Source 'I'm a Little Teapot' is an American song describing the heating and pouring of a teapot or a whistling tea kettle. The song was originally written by George Harold Sanders and Clarence Z. Kelley and published in 1939.1 By 1941, a Newsweek article referred to the song as 'the next inane novelty song to sweep the country'.2 1 Creation 2 Dance 3 Lyrics 4 See also 5 References Kelley. 418 I'm a teapot The HTCPCP server is a teapot; the resulting entity body 'may be short and stout' (a reference to the song ' I'm a Little Teapot '). Demonstrations of this behaviour exist. Sep 29, 2018 - Explore Mary Donohoe's board 'I'm a Little Teapot' on Pinterest. See more ideas about nursery rhymes activities, nursery rhymes preschool, nursery rhymes. I'm A Little Teapot - Machine Embroidery - 4 sizes - Instant Download - Nursery Rhymes - Design Pattern DesignsByJuJuLLC. 5 out of 5 stars (1,108) $ 2.50. The HTTP 418 I'm a teapot client error response code indicates that the server refuses to brew coffee because it is, permanently, a teapot. A combined coffee/tea pot that is temporarily out of coffee should instead return 503. This error is a reference to Hyper Text Coffee Pot Control Protocol defined in April Fools' jokes in 1998 and 2014.
'I'm a Little Teapot' | |
---|---|
Song by George Harry Sanders and Clarence Kelley | |
Released | 1939 |
Genre | Children's music |
Label | Kelman Music Corporation |
Songwriter(s) | George Harry Sanders and Clarence Kelley |
'I'm a Little Teapot' is an American song describing the heating and pouring of a teapot or a whistling tea kettle. The song was originally written by George Harold Sanders and Clarence Z. Kelley and published in 1939.[1] By 1941, a Newsweek article referred to the song as 'the next inane novelty song to sweep the country'.[2]
Creation[edit]
Kelley and his wife ran a dance school for children, which taught the 'Waltz Clog', a popular and easy-to-learn tap dance routine. This routine, however, proved too difficult for the younger students to master. To solve this problem, George Sanders wrote The Teapot Song, which required minimal skill and encouraged natural pantomime. Both the song and its accompanying dance, the 'Teapot Tip', became enormously popular in America and overseas.[3]

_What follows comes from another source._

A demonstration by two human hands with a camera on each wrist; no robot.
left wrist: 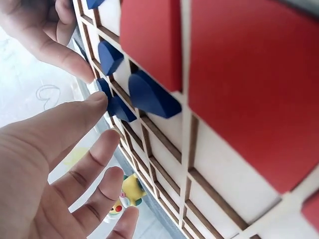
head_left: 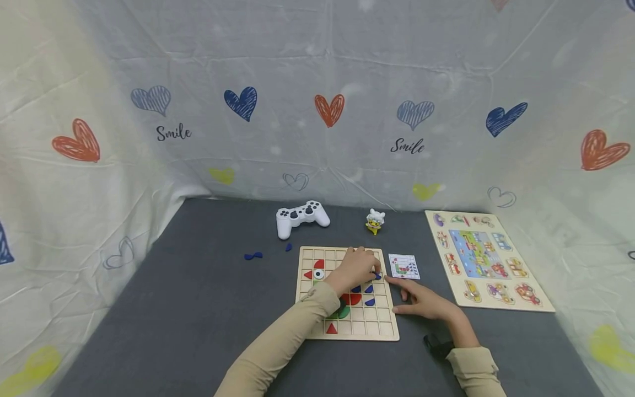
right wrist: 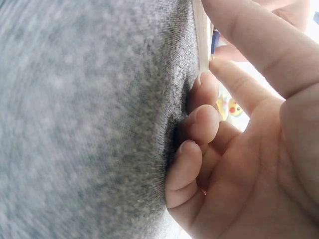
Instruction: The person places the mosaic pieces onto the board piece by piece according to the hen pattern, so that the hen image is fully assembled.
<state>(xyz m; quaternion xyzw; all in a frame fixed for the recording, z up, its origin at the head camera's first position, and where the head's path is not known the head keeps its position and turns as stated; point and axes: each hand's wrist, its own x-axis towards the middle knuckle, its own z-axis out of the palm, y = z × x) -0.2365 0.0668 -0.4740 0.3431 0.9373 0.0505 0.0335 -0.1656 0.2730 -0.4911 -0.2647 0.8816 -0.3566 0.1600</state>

Wma converter. 'I'm a Little Teapot' was recorded and made famous by Art Kassel and His Kassels in the Air orchestra with featured vocalist Marion Holmes singing the tune. It was published on Bluebird Records. Marion Holmes married Broadway, film, and TV star Don DeFore. Listen to songview Bluebird Record label
Dance[edit]
The song may be accompanied with actions: extending one arm in a curve like the spout, placing the other arm akimbo like the handle, and bending sideways to mimic pouring.
Lyrics[edit]
The original lyrics are as follows:[4]
Terraria mac download no steam. I'm a little teapot,
Short and stout,
Here is my handle
Here is my spout
When I get all steamed up,
Hear me shout,
Tip me over and pour me out!
I'm a very special teapot,
Yes, it's true,
Here's an example of what I can do,
I can turn my handle into a spout,
Tip me over and pour me out!
See also[edit]
- Tea for Two (song), an earlier North American song referring to tea, from 1925
References[edit]
- ^Sanders, Ronald (January 1972). Reflections on a Teapot, the Personal History of a Time. Harper & Row, New York. ISBN978-0-06-013754-0.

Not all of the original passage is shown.